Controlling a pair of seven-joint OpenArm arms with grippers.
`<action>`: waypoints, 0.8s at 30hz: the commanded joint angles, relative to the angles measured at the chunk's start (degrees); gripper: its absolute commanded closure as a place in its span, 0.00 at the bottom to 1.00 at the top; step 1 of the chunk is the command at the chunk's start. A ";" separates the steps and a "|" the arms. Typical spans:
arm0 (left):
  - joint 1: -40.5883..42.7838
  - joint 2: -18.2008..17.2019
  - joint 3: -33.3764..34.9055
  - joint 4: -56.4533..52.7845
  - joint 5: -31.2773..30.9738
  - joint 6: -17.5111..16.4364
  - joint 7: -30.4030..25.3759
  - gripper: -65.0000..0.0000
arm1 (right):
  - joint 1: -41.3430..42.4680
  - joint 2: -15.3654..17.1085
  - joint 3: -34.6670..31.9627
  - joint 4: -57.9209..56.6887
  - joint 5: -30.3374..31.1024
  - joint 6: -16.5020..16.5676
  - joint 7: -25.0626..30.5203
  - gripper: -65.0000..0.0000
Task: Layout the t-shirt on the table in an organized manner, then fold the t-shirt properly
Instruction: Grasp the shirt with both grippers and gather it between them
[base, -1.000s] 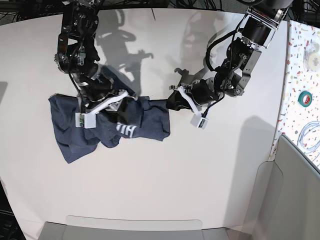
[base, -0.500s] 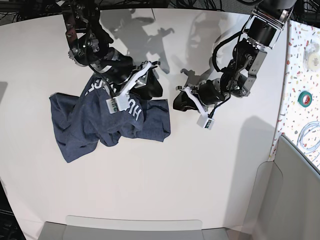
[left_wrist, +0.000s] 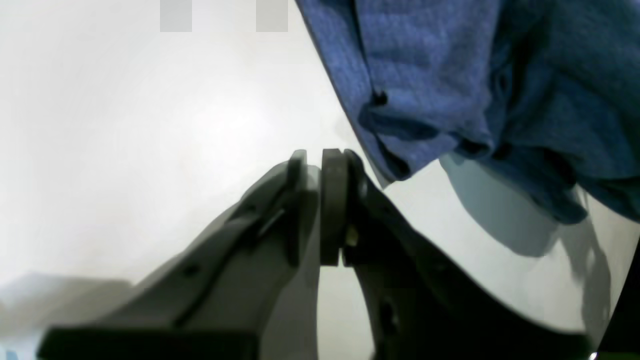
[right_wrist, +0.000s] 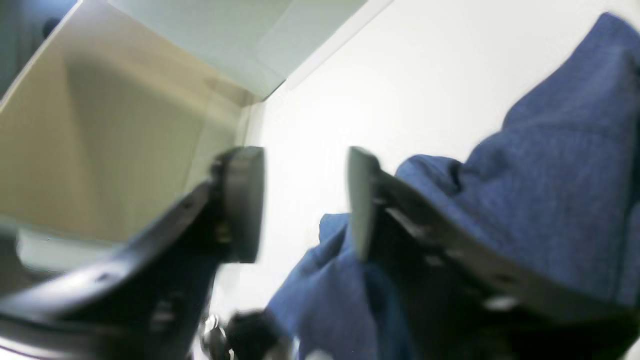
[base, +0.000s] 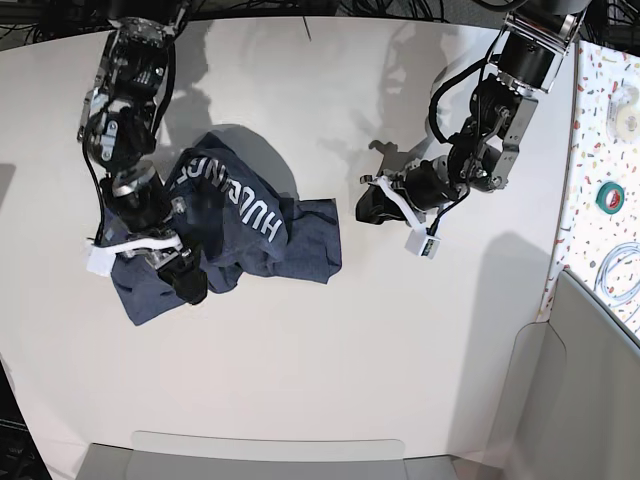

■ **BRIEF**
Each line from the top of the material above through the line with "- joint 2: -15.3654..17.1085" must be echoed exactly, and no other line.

■ **COMPLETED TASK**
Controlling a pair of seven-joint OpenArm arms with grippers.
`<action>`: waypoints, 0.8s at 30hz: the commanded joint angles, relative to the angles measured at the chunk's start (degrees); gripper: its absolute commanded closure as a place in its span, 0.00 at the bottom to 1.00 at the top; step 1 of the chunk is the command at the chunk's start. A ";" separates the steps and a "|" the arms. Typical spans:
arm0 (left):
  - joint 1: -40.5883..42.7838
  - joint 2: -18.2008..17.2019
  - joint 3: -33.3764..34.9055
  - joint 4: -56.4533..52.7845
  - joint 5: -31.2773..30.9738
  - joint 6: -17.5111..16.4364
  - joint 7: -30.4030..25.3759
  - gripper: -65.0000..0.0000
arm1 (right):
  - joint 1: -41.3430..42.4680
  - joint 2: -15.3654..17.1085

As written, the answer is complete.